[Try it]: Count the lines below in which "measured" appears, then give that number by itself.

START Stored data

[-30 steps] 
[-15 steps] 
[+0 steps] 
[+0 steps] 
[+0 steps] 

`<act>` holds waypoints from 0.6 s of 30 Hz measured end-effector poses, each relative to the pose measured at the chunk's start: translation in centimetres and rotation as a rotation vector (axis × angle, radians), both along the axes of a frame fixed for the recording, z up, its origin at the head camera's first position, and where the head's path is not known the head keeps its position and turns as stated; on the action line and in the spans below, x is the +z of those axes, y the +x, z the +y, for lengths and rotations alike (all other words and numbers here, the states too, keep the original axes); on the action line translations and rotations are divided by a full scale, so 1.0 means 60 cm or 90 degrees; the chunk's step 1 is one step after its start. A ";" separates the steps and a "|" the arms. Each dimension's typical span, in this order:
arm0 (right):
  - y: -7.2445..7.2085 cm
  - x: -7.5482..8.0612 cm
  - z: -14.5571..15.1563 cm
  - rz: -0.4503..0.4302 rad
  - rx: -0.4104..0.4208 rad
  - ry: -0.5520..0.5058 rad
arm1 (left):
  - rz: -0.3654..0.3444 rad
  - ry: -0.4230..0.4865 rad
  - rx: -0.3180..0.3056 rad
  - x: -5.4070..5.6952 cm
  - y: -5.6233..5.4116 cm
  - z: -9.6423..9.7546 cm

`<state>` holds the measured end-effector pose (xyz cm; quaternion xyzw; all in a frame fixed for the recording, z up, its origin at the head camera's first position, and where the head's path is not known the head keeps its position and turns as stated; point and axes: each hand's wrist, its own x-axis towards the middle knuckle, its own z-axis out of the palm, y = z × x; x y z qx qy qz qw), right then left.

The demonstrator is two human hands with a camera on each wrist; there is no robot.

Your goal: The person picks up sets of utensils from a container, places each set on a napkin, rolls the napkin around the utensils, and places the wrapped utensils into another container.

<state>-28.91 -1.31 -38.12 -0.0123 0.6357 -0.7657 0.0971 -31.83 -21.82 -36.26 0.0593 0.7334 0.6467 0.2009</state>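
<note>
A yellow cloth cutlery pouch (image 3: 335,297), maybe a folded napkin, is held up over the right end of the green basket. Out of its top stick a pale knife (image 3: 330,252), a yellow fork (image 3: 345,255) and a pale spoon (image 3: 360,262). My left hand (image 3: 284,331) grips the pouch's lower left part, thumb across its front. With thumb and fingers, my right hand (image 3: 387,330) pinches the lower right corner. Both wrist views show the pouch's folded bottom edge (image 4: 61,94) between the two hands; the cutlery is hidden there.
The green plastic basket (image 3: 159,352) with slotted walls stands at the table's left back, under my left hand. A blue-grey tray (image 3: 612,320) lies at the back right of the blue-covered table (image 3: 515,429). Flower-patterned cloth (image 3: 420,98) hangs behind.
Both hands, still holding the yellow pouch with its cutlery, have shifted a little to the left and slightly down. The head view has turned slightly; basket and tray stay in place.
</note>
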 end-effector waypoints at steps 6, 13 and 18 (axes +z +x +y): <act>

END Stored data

[Your response]: 2